▶ _What the exercise asks_
Wherever a line of the listing holds the string "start", copy that line.

============================================================

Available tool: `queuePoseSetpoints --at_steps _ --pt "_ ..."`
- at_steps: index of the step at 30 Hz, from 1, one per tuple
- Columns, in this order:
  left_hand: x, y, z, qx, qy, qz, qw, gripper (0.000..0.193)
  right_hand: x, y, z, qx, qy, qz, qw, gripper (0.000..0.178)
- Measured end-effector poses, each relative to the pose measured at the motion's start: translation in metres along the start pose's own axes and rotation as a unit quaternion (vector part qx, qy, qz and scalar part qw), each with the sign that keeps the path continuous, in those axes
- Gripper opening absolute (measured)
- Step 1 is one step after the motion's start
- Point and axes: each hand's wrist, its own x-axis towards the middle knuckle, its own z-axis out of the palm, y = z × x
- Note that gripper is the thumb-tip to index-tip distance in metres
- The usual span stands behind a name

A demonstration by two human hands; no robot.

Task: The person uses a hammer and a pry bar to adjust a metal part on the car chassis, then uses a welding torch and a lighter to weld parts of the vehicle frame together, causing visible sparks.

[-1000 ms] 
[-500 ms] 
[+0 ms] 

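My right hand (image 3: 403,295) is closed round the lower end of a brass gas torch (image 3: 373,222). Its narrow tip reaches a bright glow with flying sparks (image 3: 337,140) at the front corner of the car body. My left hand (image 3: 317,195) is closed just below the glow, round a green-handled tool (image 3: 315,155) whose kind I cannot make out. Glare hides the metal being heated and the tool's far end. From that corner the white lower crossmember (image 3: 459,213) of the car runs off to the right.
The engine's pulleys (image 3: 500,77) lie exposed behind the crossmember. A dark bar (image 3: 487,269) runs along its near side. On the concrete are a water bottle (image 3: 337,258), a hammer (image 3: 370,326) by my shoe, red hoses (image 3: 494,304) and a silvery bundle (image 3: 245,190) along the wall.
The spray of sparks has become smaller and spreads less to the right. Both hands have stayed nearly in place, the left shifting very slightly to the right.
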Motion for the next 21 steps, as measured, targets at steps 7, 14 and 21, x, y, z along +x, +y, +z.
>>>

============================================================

▶ _Answer space_
- Measured end-effector poses, each relative to the pose measured at the motion's start: translation in metres along the start pose's own axes and rotation as a unit quaternion (vector part qx, qy, qz and scalar part qw), each with the sign that keeps the path continuous, in those axes
- Step 1 is one step after the motion's start

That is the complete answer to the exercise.